> [WORK INSTRUCTIONS]:
Among the entries that follow, find every line with the word "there" and copy it.

[Stored items]
══════════════════════════════
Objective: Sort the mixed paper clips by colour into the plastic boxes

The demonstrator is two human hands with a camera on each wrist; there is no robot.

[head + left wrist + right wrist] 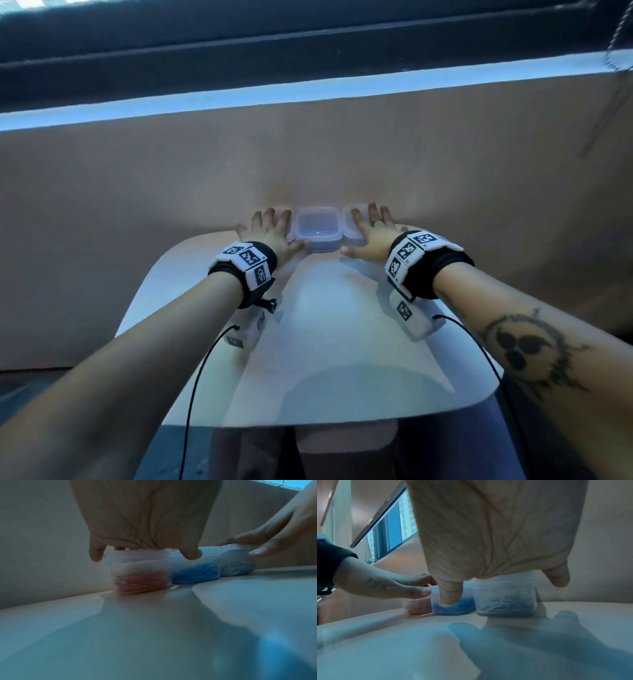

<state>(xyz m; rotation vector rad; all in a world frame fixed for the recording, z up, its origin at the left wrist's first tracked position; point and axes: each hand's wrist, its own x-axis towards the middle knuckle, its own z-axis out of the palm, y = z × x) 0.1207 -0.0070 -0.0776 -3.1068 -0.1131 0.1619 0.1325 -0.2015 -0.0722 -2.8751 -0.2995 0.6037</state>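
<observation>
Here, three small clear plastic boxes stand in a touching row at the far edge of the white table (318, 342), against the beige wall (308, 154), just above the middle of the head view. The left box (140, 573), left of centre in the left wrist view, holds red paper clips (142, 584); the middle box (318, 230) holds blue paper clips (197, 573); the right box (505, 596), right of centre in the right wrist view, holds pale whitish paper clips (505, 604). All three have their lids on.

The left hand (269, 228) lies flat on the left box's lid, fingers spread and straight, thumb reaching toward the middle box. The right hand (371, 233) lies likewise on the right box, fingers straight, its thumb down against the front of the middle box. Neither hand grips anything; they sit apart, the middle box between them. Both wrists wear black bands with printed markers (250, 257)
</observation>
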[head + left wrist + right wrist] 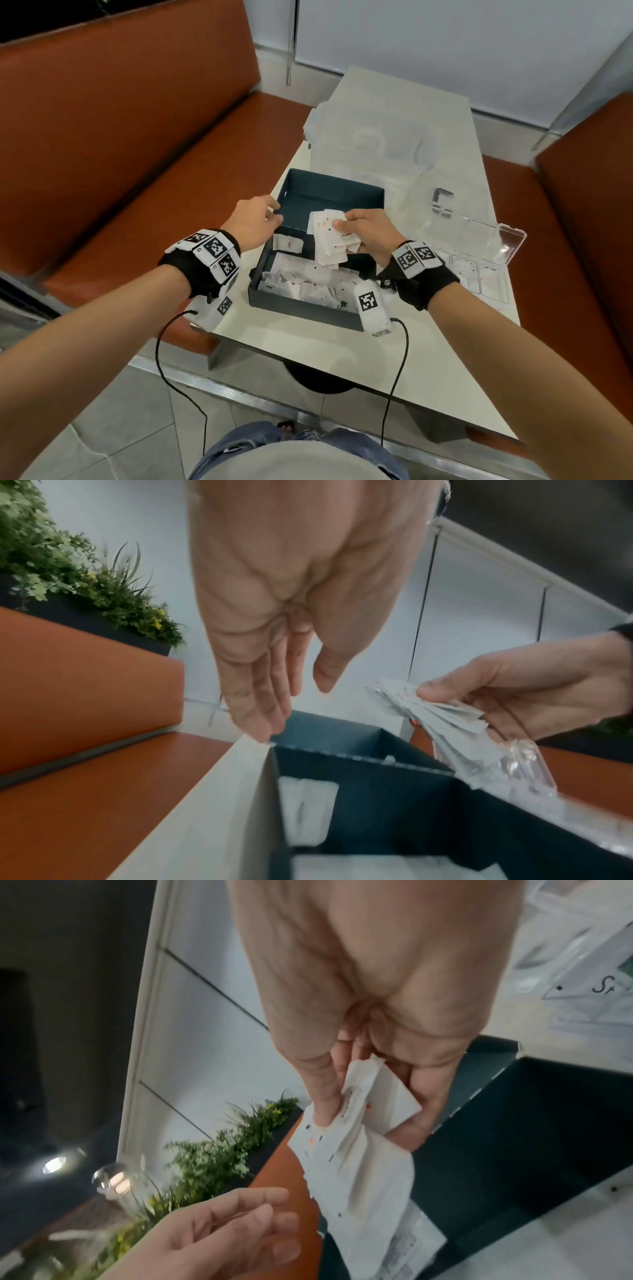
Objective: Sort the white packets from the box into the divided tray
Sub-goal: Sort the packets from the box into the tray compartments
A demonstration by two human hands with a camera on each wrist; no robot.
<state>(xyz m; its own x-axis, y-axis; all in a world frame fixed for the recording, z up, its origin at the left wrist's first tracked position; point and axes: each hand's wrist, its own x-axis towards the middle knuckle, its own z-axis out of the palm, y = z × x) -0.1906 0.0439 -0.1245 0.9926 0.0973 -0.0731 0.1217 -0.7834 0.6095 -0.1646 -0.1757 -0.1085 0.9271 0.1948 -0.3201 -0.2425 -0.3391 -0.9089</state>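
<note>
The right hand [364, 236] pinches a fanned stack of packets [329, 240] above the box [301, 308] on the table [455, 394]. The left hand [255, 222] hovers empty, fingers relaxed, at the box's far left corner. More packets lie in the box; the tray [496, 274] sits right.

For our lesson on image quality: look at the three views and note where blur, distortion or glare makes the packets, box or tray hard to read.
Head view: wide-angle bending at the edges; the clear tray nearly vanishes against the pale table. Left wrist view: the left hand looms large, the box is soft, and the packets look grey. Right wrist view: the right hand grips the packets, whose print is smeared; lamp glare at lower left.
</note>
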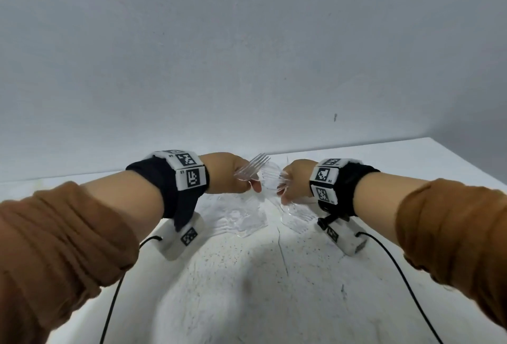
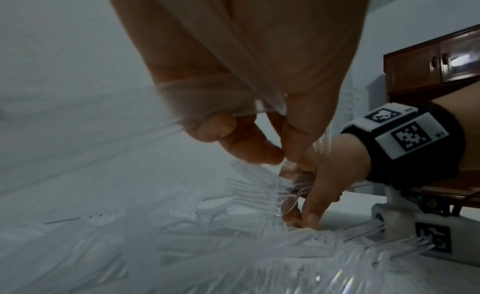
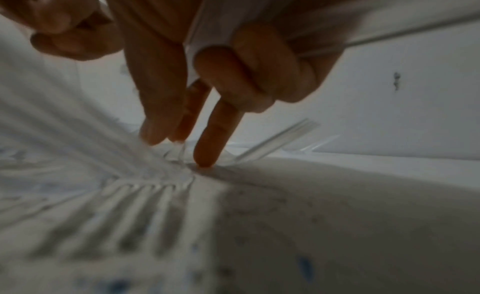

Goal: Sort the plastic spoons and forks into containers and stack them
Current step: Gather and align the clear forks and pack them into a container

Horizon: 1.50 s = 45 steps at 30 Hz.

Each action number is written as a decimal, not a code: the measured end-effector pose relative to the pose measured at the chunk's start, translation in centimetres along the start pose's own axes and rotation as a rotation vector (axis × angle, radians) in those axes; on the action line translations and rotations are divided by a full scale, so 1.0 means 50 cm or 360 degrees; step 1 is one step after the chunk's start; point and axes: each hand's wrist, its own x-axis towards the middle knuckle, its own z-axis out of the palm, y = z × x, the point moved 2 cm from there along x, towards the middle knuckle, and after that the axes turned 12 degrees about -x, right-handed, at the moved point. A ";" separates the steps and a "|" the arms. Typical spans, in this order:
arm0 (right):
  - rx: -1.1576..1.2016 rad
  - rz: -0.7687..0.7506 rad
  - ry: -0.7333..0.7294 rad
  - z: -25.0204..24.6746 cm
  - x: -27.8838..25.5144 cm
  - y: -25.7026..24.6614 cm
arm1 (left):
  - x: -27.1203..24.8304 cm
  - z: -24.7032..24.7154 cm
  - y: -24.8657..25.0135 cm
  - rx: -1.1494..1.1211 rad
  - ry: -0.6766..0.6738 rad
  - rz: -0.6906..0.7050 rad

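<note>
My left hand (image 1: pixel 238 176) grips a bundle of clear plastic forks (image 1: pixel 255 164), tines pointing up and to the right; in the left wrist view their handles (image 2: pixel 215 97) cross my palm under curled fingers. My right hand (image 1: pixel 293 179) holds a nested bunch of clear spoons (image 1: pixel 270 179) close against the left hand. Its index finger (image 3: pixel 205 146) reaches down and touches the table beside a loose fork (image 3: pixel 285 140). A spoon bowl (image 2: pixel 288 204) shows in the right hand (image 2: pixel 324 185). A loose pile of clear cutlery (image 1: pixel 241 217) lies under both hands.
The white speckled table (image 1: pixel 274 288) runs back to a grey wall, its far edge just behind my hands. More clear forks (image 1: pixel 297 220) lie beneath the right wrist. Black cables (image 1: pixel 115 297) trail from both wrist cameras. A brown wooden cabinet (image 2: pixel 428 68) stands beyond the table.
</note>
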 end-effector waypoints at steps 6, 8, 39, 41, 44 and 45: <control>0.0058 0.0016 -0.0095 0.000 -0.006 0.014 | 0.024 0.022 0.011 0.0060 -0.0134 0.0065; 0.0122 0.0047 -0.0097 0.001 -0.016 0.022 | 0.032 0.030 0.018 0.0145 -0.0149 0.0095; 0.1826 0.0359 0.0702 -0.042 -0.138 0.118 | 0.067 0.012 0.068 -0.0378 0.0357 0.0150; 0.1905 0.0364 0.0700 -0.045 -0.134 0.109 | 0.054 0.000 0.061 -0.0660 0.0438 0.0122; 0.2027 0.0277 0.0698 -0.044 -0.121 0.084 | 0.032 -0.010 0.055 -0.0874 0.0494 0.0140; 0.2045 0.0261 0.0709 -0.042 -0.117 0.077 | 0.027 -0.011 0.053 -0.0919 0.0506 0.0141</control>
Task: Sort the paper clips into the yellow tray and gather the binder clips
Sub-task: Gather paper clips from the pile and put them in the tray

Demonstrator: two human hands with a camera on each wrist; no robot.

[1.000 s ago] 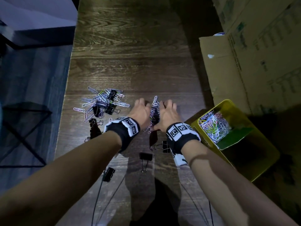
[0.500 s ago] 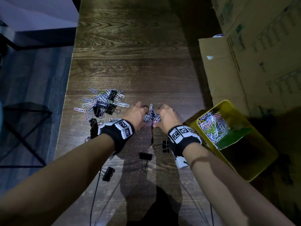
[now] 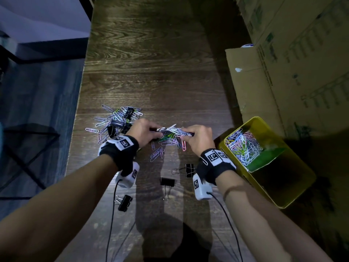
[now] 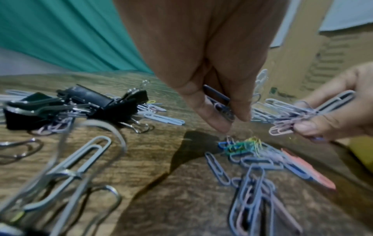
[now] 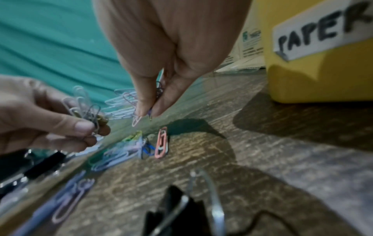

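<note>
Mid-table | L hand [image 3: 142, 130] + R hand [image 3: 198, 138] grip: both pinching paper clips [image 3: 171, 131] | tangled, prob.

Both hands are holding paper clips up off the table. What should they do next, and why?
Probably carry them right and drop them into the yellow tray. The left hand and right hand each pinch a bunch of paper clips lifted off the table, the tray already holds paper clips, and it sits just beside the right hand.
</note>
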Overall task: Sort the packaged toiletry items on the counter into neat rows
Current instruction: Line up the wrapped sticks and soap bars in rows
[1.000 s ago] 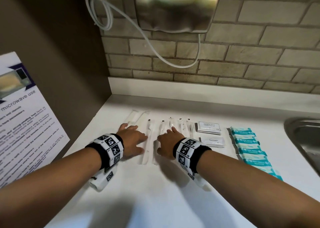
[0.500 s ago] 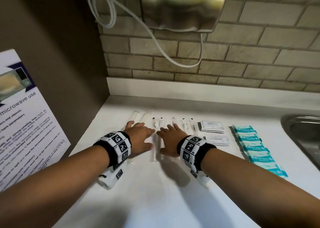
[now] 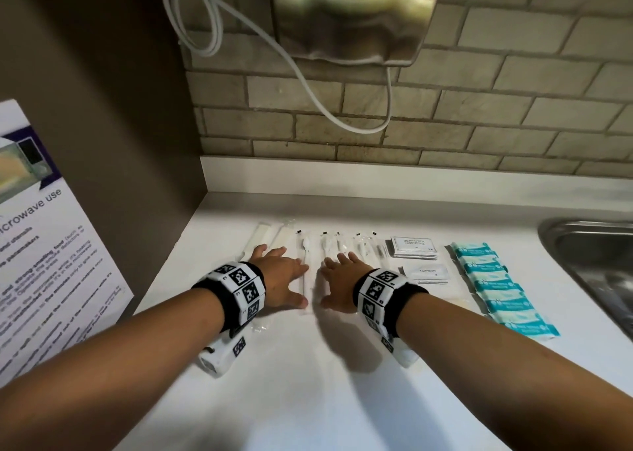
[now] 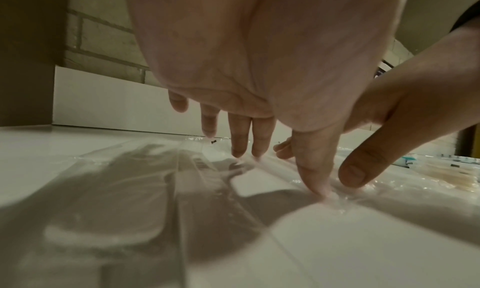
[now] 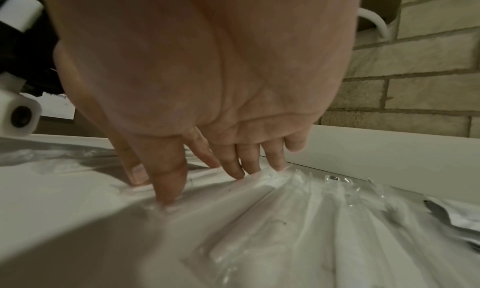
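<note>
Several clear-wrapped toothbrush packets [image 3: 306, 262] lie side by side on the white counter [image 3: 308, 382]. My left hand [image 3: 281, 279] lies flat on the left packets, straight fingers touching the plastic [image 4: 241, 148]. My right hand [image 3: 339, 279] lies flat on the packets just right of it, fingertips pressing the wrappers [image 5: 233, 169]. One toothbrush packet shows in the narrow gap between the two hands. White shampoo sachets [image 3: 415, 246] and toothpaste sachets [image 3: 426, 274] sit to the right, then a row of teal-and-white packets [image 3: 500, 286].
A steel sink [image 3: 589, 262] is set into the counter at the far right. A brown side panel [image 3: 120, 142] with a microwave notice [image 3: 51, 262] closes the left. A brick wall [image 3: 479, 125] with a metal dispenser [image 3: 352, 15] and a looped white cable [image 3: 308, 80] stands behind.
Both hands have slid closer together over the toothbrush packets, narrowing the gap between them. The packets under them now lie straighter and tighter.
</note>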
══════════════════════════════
> [EXERCISE ANSWER]:
The demonstrator is two human hands with a camera on each wrist; there is no robot.
Each action number is written as a decimal, not a code: the measured end-effector pose relative to the pose measured at the chunk's start, translation in centimetres along the start pose's own axes and rotation as a rotation vector (axis × angle, radians) in those axes; on the action line translations and rotations are divided by a full scale, so 1.0 means 50 cm or 360 degrees; step 1 is one step after the chunk's start; point and axes: each hand's wrist, its own x-axis towards the middle knuckle, its own z-axis out of the palm, y = z × x, the point moved 2 cm from there along x, towards the middle knuckle, and after that the axes turned 12 degrees about -x, right-handed, at the moved point. A ";" separates the steps and a "|" the arms. Typical spans, in this order:

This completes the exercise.